**Task description**
Your reply should be a single number, the count of lines in the records that contain the string "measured".

**Stored dataset items**
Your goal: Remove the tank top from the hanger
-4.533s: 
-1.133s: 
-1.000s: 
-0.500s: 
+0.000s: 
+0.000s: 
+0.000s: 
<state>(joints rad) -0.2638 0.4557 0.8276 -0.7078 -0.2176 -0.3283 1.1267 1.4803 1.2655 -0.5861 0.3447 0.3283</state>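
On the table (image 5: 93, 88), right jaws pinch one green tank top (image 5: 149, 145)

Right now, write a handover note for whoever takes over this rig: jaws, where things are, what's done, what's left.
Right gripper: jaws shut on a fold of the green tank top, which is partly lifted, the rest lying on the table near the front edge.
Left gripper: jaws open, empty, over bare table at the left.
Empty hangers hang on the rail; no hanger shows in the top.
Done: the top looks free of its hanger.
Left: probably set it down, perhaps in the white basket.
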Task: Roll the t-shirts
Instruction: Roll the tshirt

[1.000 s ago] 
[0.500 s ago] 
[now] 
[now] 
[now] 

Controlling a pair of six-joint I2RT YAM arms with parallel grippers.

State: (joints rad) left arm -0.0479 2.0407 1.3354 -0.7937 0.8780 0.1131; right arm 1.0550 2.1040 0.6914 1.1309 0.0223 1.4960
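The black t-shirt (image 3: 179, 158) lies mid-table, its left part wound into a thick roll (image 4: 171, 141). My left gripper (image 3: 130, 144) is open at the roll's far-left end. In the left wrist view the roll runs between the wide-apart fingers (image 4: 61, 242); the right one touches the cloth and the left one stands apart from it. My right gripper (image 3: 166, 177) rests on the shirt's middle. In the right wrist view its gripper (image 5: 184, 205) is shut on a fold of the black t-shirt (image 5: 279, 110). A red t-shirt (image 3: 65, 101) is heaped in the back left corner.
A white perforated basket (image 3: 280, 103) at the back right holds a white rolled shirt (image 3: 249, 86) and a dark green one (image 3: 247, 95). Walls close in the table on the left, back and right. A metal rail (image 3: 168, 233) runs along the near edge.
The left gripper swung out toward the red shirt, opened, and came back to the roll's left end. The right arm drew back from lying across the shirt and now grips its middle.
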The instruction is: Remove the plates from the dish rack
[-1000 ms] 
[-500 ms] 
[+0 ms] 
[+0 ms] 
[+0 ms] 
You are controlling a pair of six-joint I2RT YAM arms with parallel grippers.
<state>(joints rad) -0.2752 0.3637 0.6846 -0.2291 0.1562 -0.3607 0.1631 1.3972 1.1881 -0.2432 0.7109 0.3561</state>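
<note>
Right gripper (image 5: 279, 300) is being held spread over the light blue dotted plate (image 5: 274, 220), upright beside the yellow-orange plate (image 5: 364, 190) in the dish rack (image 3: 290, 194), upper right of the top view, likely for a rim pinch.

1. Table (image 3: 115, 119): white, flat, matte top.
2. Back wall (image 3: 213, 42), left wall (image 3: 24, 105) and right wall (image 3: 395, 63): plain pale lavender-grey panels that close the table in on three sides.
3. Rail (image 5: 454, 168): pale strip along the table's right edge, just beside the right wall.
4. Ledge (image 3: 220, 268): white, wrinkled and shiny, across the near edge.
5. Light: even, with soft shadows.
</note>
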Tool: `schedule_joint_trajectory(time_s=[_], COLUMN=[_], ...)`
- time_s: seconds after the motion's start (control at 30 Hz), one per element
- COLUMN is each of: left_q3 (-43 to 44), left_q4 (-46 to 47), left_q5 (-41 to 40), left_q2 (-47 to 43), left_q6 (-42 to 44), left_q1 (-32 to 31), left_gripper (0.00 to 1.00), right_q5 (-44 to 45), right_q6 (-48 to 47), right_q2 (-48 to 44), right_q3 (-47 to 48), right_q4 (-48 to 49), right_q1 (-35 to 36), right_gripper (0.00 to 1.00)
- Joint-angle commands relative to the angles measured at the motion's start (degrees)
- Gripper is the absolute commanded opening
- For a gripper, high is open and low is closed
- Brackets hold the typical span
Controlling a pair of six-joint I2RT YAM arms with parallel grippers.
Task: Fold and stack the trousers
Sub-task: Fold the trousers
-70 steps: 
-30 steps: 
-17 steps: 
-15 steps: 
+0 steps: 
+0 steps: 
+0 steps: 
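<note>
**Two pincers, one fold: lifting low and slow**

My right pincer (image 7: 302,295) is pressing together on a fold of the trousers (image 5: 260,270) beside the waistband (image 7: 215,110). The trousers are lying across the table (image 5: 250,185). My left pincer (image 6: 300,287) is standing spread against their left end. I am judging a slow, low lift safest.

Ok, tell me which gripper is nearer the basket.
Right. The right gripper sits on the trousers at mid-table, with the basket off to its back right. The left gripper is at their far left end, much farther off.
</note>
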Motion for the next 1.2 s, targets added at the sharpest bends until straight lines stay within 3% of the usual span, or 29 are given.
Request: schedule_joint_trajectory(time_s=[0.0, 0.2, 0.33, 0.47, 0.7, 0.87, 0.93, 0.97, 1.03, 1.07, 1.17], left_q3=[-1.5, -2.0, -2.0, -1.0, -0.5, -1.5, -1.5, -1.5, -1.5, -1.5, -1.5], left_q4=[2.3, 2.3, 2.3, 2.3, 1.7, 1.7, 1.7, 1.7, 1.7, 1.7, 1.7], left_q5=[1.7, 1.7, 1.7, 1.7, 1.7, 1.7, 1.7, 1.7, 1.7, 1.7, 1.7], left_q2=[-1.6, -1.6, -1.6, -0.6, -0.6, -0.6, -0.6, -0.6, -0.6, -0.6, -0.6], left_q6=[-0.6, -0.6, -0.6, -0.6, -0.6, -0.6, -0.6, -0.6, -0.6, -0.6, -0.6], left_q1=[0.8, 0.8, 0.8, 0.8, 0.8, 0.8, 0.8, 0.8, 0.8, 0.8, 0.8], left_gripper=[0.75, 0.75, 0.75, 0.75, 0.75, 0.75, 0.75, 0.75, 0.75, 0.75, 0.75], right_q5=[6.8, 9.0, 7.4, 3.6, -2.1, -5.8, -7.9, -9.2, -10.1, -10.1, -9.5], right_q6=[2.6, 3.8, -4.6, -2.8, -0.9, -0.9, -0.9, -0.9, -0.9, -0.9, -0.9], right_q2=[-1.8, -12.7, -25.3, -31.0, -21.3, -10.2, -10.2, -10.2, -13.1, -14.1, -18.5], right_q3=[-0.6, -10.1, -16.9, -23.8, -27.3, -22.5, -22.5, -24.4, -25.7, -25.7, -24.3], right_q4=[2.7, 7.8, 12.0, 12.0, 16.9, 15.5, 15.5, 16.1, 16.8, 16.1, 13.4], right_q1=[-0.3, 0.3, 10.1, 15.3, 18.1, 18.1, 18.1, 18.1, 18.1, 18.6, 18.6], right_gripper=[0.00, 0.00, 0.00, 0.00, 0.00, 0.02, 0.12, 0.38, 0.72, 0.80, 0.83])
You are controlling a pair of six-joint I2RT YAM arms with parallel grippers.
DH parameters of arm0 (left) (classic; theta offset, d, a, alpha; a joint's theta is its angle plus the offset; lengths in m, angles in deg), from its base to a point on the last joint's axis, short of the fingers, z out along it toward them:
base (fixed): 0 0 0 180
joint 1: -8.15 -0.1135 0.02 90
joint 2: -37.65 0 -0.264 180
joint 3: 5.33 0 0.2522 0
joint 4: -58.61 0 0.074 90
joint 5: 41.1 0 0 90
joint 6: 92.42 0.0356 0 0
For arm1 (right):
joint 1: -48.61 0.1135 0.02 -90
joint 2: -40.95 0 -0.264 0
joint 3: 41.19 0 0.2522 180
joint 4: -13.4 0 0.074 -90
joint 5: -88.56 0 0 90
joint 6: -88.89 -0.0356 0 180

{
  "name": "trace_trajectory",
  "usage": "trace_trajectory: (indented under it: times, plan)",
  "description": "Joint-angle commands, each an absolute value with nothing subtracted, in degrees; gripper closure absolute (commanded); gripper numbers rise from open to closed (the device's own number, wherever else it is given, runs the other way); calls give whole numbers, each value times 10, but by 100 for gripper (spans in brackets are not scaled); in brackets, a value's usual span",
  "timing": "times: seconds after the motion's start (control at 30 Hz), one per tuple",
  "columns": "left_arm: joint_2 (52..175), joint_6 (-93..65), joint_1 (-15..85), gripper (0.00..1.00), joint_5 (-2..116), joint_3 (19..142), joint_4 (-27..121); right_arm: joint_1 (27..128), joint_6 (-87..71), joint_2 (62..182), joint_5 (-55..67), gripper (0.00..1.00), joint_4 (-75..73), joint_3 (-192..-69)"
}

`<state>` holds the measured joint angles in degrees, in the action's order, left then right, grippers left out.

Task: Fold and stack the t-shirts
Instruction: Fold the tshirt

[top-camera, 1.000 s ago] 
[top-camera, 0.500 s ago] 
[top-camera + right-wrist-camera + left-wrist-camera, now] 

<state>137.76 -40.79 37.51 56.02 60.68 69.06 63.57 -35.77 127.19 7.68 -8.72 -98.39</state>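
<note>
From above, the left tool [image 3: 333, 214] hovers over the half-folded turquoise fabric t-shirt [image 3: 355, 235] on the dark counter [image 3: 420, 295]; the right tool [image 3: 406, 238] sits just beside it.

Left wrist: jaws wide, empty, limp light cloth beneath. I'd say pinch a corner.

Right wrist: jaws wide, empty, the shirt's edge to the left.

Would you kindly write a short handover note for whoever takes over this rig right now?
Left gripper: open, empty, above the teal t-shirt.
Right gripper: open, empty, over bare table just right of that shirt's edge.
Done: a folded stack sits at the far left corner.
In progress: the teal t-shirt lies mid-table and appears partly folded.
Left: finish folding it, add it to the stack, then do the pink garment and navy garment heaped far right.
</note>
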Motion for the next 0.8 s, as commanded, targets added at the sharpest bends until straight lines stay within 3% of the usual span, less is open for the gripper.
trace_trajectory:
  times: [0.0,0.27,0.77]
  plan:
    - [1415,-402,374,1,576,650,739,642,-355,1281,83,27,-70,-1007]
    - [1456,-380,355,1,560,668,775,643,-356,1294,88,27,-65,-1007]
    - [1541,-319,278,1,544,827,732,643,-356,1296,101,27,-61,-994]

**Completed exercise**
2